Guillermo Fabela Quiñones
Si hace medio siglo, después de la dramática balacera del 2 de octubre, que sacudió a la nación a pesar de haberse suscitado en un espacio urbano de reducidas dimensiones, los que estuvieron en la Plaza de las Tres Culturas de Tlatelolco, se hubieran puesto a pensar sobre cómo sería México cincuenta años después, y hoy recordaran lo que entonces pensaron, se darían cuenta que el país creció, no en la dirección correcta como queríamos los jóvenes de aquella década inolvidable, sino de manera torcida y aún más deshumanizada.
En aquellos años estábamos hartos de la Presidencia autocrática, anhelábamos una sociedad progresista donde pudiéramos elegir democráticamente a nuestras principales autoridades; queríamos que el sistema político nos permitiera decidir por nosotros mismos nuestro destino. Pedíamos democracia, sin comillas, como la de los países europeos, no la de los gringos porque era y sigue siendo una fantasía sostenida por un alto nivel de vida y un consumismo enajenante.
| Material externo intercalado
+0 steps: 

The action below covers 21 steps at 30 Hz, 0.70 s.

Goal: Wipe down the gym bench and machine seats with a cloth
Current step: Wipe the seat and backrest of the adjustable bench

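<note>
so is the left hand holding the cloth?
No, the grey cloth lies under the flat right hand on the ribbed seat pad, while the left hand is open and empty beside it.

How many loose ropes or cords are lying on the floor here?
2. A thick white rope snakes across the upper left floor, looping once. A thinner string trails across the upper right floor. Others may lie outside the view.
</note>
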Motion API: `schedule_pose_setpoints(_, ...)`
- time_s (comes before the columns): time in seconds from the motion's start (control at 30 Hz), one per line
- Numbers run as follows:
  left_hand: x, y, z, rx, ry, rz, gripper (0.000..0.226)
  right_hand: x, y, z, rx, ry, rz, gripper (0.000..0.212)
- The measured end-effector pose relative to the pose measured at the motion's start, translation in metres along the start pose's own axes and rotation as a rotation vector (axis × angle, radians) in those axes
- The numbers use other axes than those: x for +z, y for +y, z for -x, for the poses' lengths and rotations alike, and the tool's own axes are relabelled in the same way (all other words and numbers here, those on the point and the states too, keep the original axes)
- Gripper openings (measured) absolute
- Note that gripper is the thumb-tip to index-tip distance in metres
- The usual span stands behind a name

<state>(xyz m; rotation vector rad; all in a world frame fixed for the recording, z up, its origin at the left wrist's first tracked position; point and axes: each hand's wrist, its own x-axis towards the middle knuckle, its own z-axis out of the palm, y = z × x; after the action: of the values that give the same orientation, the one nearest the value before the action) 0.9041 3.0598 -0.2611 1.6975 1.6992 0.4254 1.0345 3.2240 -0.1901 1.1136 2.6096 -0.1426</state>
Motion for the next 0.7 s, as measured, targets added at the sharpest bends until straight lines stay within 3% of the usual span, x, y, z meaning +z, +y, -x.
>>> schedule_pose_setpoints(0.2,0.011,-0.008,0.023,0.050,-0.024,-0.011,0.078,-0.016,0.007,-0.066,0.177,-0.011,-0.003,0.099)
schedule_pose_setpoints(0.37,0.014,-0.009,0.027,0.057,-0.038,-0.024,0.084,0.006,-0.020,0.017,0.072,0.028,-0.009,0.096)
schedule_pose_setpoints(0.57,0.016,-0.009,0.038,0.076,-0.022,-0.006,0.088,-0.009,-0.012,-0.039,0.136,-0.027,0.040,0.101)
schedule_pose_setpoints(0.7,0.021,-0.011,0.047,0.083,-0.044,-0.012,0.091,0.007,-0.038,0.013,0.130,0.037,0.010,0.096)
Nos sentíamos asfixiados por los prejuicios de una sociedad hipócrita, perversa, cuya doble moral había sido desenmascarada por nuestra generación. Sin embargo, nuestros padres no entendían los mecanismos del poder, embriagados por las oportunidades de ascenso social producto de una economía en constante crecimiento por la sustitución de importaciones y una política industrial con perspectiva de desarrollo, gracias a un sector privado que parecía entender la importancia del nacionalismo y de hacer valer lo “hecho en México”.
Sin embargo, el régimen no aceptaba ni por asomo la necesidad de abrir posibilidades de cierta libertad a sus organizaciones enclavadas en un corporativismo férreo. No había manera de que aceptara la germinación de la semilla de una democracia que no fuera entre comillas. Cada mandatario había puesto su parte para hacerle ver al pueblo que debía aceptar los designios del “Tlatoani”. Porque así debía ser y para eso se estaba forjando una sociedad con mejores niveles de vida.
El Estado de bienestar estaba demostrando sus beneficios sociales y económicos, por tanto la clase política se había ganado el derecho de regir la vida de los mexicanos, con el apoyo, desde luego, de la elite empresarial ligada a intereses extranjeros. Cada jefe del Ejecutivo, después del mandato del presidente Lázaro Cárdenas, había demostrado que no había otra ruta en México que la de la Revolución, tal y como la querían los mandamases de Washington y Wall Street. Para lograr equilibrios indispensables estaba la no escrita “ley del péndulo”, que se llevó a su extremo en los sexenios de Adolfo López Mateos y Gustavo Díaz Ordaz.
Con este último, el sistema político se inclinó hacia la derecha sin ningún miramiento, situación que alteró el funcionamiento de una maquinaria que operaba sin fallas ostensibles. La coincidencia se dio en un mundo occidental en el que la juventud de los años sesenta, también estaba harta de la hipocresía de sus padres, de su absurda obediencia a instituciones caducas, útiles para mantener un statu quo pervertido por la codicia.
Medio siglo después, la realidad del mundo y de nuestra nación es aún más lamentable. El modo de producción capitalista se encontró de pronto sin rivales, sin la odiada Unión de Repúblicas Socialistas Soviéticas (URSS), con China metida en un berenjenal interno que parecía no tener solución, y los países llamados emergentes sin posibilidad alguna de decidir por sí mismos su destino. En ese momento, el capitalismo vio la oportunidad de quitarse su careta de “humanismo” y se dedicó a depredar al mundo y a esquilmar a los pueblos. Por eso inventó el neoliberalismo.
En los años sesenta se logró la derrota del imperialismo, no sólo en lo militar por un pequeño país milenario tercermundista (Guerra de Vietnam), sino en lo ideológico por todo lo que significó ese sangriento y absurdo conflicto, lo cual desencadenó la liberación política de muchos pueblos del Tercer Mundo subyugados por imperios tan crueles como poderosos. La juventud no podía quedarse callada, el pretexto para gritar era lo de menos, lo importante en esa hora histórica era manifestar un profundo descontento imposible de refrenar. Y así se hizo.